In [1]:
import sys; sys.path.append('../../')
import wandb
import pathlib
import os
import json
import numpy as np
import random
import tempfile
from itertools import chain
from collections import defaultdict
random.seed(42)

In [2]:
WANDB_CACHE = str(pathlib.PosixPath('~/.wandb_cache').expanduser())
VERSION     ="v0" ##<- update if you want to use a different verison

In [3]:
FILE_PATH = os.path.join(WANDB_CACHE,"aaac_raw:%s" % VERSION)
def grab_raw_data(path):
    if not os.path.isdir(FILE_PATH):
        with wandb.init() as run: 
            artifact = run.use_artifact(
                'aaac/aaac_model_runs/aaac_raw:%s' % VERSION, 
                type='dataset'
            )
            artifact_dir = artifact.download(root=FILE_PATH)
grab_raw_data(FILE_PATH) 
DATA_JSON=os.path.join(FILE_PATH,"aaac.jsonl")

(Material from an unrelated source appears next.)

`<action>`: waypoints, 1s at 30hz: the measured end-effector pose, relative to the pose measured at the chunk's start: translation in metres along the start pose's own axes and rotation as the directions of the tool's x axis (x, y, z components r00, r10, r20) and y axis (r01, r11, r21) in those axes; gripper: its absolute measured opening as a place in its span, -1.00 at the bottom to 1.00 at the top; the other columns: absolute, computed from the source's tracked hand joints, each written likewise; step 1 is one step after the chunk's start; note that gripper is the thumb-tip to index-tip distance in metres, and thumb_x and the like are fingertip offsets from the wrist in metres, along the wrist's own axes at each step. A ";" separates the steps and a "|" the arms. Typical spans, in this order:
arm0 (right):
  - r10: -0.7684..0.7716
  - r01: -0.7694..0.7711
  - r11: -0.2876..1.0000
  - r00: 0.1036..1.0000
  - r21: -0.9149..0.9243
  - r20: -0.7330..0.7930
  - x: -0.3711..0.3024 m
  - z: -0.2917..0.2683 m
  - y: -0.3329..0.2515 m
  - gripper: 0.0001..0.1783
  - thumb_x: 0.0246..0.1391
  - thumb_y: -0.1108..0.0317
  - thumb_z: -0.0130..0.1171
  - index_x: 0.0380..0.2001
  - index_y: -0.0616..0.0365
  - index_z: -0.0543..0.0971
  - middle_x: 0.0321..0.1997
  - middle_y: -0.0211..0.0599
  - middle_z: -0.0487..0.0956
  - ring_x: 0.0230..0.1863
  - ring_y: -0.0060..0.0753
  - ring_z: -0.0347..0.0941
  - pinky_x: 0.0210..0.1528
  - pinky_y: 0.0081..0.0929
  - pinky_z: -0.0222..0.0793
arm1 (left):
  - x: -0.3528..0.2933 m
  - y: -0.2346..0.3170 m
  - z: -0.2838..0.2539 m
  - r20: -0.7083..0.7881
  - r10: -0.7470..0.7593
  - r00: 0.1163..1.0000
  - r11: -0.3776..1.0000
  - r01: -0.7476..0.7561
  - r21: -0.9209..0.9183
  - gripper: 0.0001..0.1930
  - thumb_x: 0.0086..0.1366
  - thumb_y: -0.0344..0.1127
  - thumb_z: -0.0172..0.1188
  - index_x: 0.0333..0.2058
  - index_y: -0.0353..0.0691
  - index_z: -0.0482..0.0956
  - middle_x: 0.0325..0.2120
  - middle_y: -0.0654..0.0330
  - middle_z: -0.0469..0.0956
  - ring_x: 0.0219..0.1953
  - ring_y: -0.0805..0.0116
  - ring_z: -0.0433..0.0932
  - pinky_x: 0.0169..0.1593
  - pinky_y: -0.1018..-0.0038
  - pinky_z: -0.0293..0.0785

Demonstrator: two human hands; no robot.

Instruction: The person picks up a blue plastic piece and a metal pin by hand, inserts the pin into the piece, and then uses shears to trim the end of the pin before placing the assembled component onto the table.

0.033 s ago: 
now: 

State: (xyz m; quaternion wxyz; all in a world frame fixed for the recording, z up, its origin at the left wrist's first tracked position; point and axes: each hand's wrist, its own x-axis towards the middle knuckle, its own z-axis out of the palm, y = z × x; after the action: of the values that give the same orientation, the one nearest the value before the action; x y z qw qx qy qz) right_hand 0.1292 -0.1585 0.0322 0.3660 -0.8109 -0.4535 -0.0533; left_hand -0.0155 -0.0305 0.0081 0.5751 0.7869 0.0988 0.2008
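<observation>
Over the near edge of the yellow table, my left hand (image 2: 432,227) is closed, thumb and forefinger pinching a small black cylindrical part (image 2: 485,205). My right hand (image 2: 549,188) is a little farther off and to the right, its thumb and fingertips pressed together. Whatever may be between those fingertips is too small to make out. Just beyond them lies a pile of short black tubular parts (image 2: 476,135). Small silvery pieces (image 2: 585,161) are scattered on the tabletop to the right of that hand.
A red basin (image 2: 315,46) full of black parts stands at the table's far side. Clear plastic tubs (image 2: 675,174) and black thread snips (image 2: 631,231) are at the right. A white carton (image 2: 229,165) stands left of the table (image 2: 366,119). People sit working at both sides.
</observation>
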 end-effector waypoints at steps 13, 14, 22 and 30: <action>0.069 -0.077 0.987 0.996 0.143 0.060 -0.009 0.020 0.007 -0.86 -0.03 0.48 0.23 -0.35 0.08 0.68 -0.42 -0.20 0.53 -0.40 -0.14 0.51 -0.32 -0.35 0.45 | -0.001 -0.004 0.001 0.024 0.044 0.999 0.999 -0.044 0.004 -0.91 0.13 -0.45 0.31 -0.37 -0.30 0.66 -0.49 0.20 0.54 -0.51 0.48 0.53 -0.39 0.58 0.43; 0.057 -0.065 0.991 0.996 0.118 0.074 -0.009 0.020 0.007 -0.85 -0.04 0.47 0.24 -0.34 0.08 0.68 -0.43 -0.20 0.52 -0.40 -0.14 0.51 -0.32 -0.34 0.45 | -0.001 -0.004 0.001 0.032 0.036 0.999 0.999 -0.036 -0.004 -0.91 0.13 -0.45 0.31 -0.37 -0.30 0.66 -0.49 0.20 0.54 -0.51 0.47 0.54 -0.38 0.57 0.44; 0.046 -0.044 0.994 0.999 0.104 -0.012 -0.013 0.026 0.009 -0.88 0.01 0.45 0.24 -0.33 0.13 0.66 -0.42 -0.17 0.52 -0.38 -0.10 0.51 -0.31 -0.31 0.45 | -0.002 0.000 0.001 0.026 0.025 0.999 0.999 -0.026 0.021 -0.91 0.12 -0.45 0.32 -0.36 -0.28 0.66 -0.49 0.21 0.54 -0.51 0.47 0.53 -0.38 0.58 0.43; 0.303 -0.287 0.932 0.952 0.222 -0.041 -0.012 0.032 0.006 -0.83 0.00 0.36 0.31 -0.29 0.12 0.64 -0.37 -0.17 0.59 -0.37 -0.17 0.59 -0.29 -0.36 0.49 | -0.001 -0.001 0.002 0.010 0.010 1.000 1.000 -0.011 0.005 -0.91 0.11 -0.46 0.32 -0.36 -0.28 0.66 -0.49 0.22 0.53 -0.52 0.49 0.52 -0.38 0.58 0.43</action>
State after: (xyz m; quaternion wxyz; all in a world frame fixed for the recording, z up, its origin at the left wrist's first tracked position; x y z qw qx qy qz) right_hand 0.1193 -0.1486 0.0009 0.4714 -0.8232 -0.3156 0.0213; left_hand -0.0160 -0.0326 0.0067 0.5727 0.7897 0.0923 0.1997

This grabs the raw `aaac` corpus (with version `v0`) from wandb and places it into a wandb cache. It first requires having some global access to your `WANDB_API_KEY`, which can be set by doing `export WANDB_API_KEY=....` 

In [4]:
LINES = []
with open(DATA_JSON) as my_data: 
    for line in my_data: 
        line      = line.strip()
        json_line = json.loads(line)
        LINES.append(json_line)

In [5]:
len(LINES)

10000

In [6]:
LINES[1]["reason_statements"]

[{'text': 'If, and only if, Keith is a expert of FC Vaduz and Keith is a member of FC Spartak Trnava, then Keith is a critic of FK Jablonec',
  'starts_at': 0,
  'ref_reco': 1},
 {'text': 'Keith is not a expert of PSV Eindhoven or Keith is a critic of OGC Nice',
  'starts_at': 350,
  'ref_reco': 6},
 {'text': 'if it is not the case that Keith is a expert of FC Vaduz and Keith is a member of FC Spartak Trnava, then Keith is not a critic of OGC Nice',
  'starts_at': 430,
  'ref_reco': 7},
 {'text': 'if Keith is a friend of RC Celta de Vigo, then Keith is a expert of PSV Eindhoven',
  'starts_at': 575,
  'ref_reco': 4},
 {'text': 'if it is not the case that Keith is a expert of FC Vaduz and Keith is a member of FC Spartak Trnava, then Keith is not a critic of OGC Nice',
  'starts_at': 662,
  'ref_reco': 7}]

In [7]:
list(LINES[0].keys())

['argument_source',
 'argdown_reconstruction',
 'reason_statements',
 'conclusion_statements',
 'explicit_premises',
 'explicit_premises_formalized',
 'implicit_premises',
 'implicit_premises_formalized',
 'conclusion',
 'conclusion_formalized',
 'intermediary_conclusions_formalized',
 'intermediary_conclusions',
 'id',
 'predicate_placeholders',
 'entity_placeholders',
 'steps',
 'n_premises',
 'base_scheme_groups',
 'scheme_variants',
 'domain_id',
 'domain_type',
 'plcd_subs',
 'argdown_index_map',
 'presentation_parameters']

In [8]:
train_amount = int(len(LINES)*0.7)
eval_amount  = int(len(LINES)*0.15)
random.shuffle(LINES)
train_instances = LINES[:train_amount]
dev_instances   = LINES[train_amount:train_amount+eval_amount]
test_instances  = LINES[train_amount+eval_amount:]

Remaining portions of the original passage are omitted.